■ TASK TO CARRY OUT ■
Find and copy each line in the material below where the string "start" occurs.
........
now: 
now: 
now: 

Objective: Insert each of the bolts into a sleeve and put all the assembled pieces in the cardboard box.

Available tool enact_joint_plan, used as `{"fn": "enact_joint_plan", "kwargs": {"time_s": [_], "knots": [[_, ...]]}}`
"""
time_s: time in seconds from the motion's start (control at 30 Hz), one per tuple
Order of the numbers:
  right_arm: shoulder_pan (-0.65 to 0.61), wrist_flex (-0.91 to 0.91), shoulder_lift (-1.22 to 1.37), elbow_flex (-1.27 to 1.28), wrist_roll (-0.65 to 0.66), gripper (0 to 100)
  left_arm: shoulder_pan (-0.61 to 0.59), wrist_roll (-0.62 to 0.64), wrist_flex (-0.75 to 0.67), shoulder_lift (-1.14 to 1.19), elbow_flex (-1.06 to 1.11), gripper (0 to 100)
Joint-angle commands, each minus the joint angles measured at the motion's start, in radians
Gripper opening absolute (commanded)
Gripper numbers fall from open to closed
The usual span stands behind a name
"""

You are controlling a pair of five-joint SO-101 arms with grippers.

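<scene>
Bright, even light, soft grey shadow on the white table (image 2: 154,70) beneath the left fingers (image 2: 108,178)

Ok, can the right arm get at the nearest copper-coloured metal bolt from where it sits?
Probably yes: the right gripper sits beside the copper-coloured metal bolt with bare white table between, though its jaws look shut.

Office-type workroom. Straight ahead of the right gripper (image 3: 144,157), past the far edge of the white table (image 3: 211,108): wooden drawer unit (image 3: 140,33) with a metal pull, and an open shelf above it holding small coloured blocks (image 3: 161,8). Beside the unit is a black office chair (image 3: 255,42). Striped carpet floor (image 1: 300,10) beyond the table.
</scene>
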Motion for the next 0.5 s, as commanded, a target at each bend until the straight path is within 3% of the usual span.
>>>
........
■ SOLUTION FOR THIS EXERCISE ■
time_s: time in seconds from the motion's start (control at 30 Hz), one per tuple
Joint-angle commands, each minus the joint angles measured at the motion's start, in radians

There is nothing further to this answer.